This information comes from the PCGuide
and/usr/include/linux/msdos_fs.h
The first block in each partition of a hard drive is called the Volume Boot Sector. It contains information such as how big the partition is, its label name, and so forth. For FAT, the boot sector looks like this:
struct fat_boot_sector {
__s8 ignored[3]; /* Boot strap short or near jump */
__s8 system_id[8]; /* Name - can be used to special case
partition manager volumes */
__u8 sector_size[2]; /* bytes per logical sector */
__u8 cluster_size; /* sectors/cluster */
__u16 reserved; /* reserved sectors */
__u8 fats; /* number of FATs */
__u8 dir_entries[2]; /* root directory entries */
__u8 sectors[2]; /* number of sectors */
__u8 media; /* media code (unused) */
__u16 fat_length; /* sectors/FAT */
__u16 secs_track; /* sectors per track */
__u16 heads; /* number of heads */
__u32 hidden; /* hidden sectors (unused) */
__u32 total_sect; /* number of sectors (if sectors == 0) */
/* The following fields are only used by FAT32 */
__u32 fat32_length; /* sectors/FAT */
__u16 flags; /* bit 8: fat mirroring, low 4: active fat */
__u8 version[2]; /* major, minor filesystem version */
__u32 root_cluster; /* first cluster in root directory */
__u16 info_sector; /* filesystem info sector */
__u16 backup_boot; /* backup boot sector */
__u16 reserved2[6]; /* Unused */
};
The VBS also contains the code that bootstraps the operating system.
Immediately following the VBS is the File Allocation Table, or FAT
from which this file system gets its name. The partition is divided
into clusters, ranging in size from 2K to 32K (this is a constant for
an entire partition, and is specified by the cluster_size
entry in the boot sector). Disk space is
allocated on a cluster basis; there is one entry in the FAT for each
cluster. The entry contains a code telling the cluster's status: 0
means the cluster is unallocated, there is another code for a bad
cluster, and so forth. Files appear in the FAT as linked lists of
clusters: each entry contains the index of the next cluster in the
file. There are actually two identical copies of the FAT; the idea is
that the second one serves as a backup for the first in the event of
damage. Unfortunately, it's highly likely that since the two FATs are
right next to each other, anything that corrupts one will corrupt the
other as well.
A FAT entry is just a number: 0 for unallocated, anything up to but not including FF0 (in original FAT12) for a cluster number, FF0 through FF6 are reserved, FF7 means it's a bad cluster, and anything from FF8-FFF says it's the last cluster in the file.
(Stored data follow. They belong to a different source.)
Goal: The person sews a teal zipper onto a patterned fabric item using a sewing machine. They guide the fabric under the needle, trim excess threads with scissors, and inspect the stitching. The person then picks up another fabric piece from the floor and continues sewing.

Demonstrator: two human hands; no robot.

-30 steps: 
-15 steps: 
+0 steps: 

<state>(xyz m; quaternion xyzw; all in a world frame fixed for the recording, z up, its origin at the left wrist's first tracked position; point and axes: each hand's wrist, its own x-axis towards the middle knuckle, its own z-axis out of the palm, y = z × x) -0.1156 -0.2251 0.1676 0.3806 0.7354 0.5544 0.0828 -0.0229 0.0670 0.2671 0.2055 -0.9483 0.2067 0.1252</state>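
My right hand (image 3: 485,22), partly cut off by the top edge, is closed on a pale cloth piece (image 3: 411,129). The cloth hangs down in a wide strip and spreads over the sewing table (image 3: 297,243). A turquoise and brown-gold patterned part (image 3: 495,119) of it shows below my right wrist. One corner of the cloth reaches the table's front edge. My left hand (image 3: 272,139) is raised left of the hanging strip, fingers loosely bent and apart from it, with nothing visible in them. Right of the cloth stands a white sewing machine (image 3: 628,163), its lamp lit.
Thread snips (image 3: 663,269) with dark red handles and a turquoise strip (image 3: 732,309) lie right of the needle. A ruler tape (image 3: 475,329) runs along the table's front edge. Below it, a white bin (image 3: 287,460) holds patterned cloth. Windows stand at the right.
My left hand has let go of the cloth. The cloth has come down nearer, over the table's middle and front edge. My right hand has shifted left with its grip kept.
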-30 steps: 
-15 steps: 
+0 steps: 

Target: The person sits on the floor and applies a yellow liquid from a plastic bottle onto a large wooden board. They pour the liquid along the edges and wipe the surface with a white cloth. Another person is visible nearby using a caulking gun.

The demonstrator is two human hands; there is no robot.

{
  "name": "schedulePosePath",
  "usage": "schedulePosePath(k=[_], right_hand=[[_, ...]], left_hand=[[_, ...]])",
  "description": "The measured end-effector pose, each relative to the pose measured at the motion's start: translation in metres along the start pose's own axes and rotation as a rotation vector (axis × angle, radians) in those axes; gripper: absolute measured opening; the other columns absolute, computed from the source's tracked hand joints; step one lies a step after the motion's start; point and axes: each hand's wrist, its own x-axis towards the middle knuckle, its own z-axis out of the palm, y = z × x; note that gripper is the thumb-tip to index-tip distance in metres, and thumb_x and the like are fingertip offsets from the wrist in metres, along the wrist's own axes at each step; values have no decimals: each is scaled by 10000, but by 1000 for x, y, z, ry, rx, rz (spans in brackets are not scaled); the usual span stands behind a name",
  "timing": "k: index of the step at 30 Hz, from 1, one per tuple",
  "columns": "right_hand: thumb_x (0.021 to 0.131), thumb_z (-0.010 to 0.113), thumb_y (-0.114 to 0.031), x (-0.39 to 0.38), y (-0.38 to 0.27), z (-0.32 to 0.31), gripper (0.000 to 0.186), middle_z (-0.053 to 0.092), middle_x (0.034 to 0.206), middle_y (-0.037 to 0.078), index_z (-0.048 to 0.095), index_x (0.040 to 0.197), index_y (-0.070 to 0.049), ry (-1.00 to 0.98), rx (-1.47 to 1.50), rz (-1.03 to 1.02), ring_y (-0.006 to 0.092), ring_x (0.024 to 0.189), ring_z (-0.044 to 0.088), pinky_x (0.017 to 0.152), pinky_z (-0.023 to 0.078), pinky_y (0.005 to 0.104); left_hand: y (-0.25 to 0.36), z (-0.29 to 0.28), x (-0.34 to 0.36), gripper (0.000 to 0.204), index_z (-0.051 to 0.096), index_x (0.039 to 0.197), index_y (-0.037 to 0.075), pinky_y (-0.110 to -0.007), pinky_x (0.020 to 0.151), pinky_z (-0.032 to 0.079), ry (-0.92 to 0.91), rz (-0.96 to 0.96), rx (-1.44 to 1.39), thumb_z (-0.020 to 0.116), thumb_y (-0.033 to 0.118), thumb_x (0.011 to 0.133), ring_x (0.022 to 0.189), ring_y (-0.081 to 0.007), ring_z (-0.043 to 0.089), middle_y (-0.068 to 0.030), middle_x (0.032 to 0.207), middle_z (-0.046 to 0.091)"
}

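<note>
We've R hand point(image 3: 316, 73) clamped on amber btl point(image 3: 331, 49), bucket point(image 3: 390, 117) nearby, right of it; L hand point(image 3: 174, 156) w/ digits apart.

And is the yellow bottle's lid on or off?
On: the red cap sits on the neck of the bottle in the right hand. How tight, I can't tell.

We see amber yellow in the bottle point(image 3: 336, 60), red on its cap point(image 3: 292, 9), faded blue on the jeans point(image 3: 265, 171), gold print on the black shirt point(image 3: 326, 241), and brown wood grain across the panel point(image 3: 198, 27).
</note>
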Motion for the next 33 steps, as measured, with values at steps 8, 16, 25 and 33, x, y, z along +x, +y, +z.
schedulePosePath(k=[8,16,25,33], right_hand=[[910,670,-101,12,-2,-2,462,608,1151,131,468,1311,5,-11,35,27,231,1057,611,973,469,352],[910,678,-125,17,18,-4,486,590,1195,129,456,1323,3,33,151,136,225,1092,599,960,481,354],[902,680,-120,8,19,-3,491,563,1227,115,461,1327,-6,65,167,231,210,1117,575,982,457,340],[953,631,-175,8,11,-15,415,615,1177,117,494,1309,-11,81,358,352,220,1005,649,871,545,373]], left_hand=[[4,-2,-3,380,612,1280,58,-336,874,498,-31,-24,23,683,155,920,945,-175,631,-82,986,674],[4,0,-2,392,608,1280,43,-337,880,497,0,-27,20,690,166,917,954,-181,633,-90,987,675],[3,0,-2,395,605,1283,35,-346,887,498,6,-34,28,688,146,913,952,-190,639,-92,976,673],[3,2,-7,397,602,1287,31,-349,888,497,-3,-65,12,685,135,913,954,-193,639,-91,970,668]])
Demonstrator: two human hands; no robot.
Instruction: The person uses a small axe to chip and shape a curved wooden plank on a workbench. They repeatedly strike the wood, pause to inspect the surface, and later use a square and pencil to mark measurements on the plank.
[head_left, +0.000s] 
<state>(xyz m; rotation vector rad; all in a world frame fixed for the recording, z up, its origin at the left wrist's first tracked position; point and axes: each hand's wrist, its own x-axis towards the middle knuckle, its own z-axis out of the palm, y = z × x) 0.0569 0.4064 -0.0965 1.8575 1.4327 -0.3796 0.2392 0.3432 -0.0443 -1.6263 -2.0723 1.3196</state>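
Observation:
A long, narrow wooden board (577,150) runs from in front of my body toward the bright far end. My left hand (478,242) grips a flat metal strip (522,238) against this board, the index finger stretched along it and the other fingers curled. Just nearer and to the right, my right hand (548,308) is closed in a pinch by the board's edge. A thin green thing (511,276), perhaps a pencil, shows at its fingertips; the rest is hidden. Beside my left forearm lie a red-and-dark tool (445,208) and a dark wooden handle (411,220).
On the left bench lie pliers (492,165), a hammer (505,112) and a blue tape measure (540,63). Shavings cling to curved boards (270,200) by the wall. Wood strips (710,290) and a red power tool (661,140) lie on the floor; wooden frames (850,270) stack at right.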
After the FATs comes the root directory. Each directory entry is 32 bytes long, and contains the information for one file (or subdirectory). This looks like this:
struct msdos_dir_entry {
__s8 name[8],ext[3]; /* name and extension */
__u8 attr; /* attribute bits */
__u8 lcase; /* Case for base and extension */
__u8 ctime_ms; /* Creation time, milliseconds */
__u16 ctime; /* Creation time */
__u16 cdate; /* Creation date */
__u16 adate; /* Last access date */
__u16 starthi; /* High 16 bits of cluster in FAT32 */
__u16 time,date,start;/* time, date and first cluster */
__u32 size; /* file size (in bytes) */
};
(note: VFAT long file names result in lots of other weird stuff
going on)
A file is marked as deleted by replacing the first character of the
file name with a 0xe5.
The number of entries in the root directory is determined by the file system media, and ranges from 112 for a 360KB floppy to 512 for a hard disk (note: this is not true of FAT32)
In thinking about this file system, consider two things: what's involved in finding a free cluster? And what happens if you want to do an lseek?